= Context window =

Token limit for LLM context

The context window of a large language model (LLM) is the maximum amount of text or other tokenized input available to the model at one time when generating output. It is usually measured in tokens, which are units produced by the model's tokenizer rather than words or characters. In practical terms, the context window is the material the model can "see" while producing response; anything outside that window is not directly available unless it is summarized, retrieved, or provided again. A longer context window can allow a model to work with longer prompts, conversations, documents, codebases, or retrieved passages without first compressing or discarding as much information.

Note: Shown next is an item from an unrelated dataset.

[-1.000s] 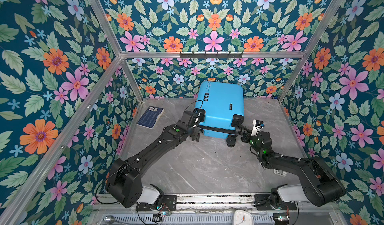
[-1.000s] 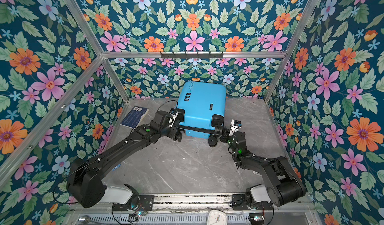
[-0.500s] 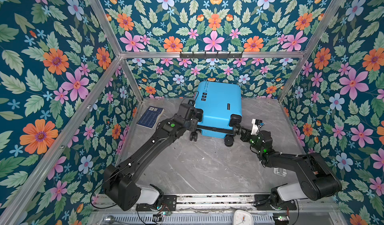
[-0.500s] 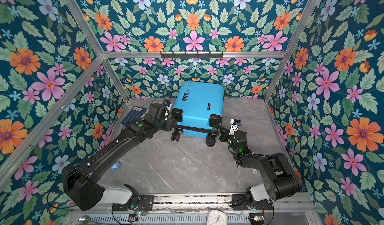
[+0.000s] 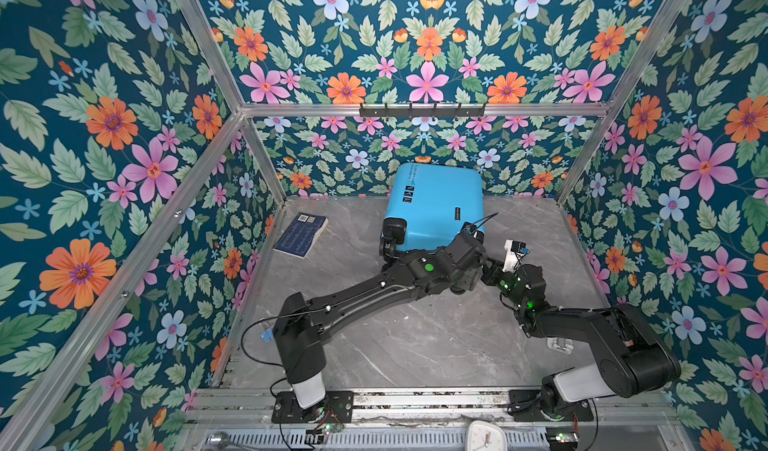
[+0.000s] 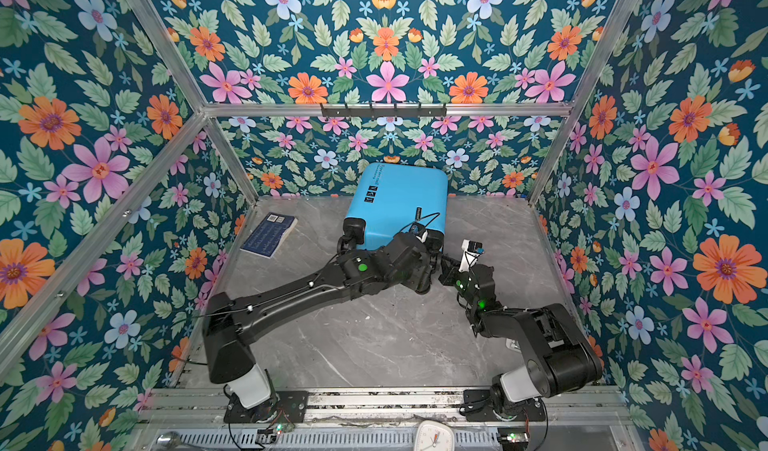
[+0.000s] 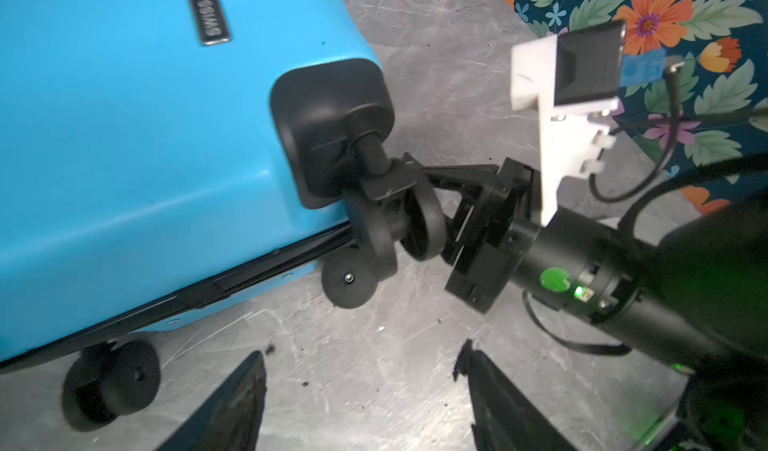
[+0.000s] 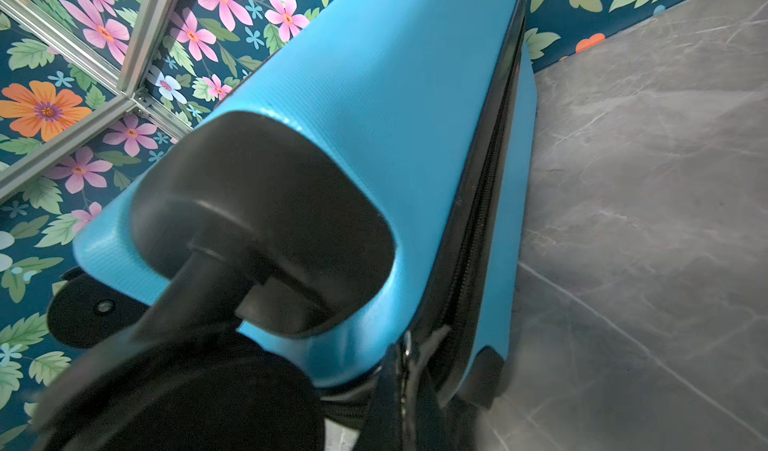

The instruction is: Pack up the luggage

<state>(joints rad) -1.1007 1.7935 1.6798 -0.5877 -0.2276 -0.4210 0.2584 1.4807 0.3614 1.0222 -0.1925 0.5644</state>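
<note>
Near the left edge of the worktop (image 5: 395, 345) a folded dark-blue cloth (image 5: 301, 235) lay unpacked, and the suitcase (image 5: 436, 207) lay flat and closed at the middle of the back edge, wheels facing the front. The left gripper (image 7: 363, 355) hovered released and empty over bare worktop just before those wheels, probably ready to steady the shell. Beside the right front wheel (image 7: 415, 220), the right gripper (image 8: 401, 386) was clenched on the zip pull (image 8: 405, 345), apparently to run the zip open.

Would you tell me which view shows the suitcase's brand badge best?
The left wrist view: the badge on the luggage is close and readable. In both top views it is a tiny dark mark; the right wrist view does not show it.
</note>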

The practical size of context windows has increased rapidly as LLM systems have developed. Some models are limited by the sequence lengths used during training, while attention variants and positional-encoding methods can allow models to operate on longer sequences than those seen during training. By the mid-2020s, long-context systems had reported context windows ranging from hundreds of thousands to millions of tokens; Google researchers reported Gemini 1.5 evaluations on retrieval tasks at up to 10 million tokens.

A larger context window does not necessarily mean that a model can use the entire context equally well. In "Lost in the Middle", Liu et al. found that performance on long-context tasks was often worse when relevant information appeared in the middle of an input rather than near the beginning or end. Other benchmarks have assessed long-
context capability using tasks that go beyond simple retrieval, including multi-document question answering, long-dialogue understanding, code repository understanding, and structured-data reasoning.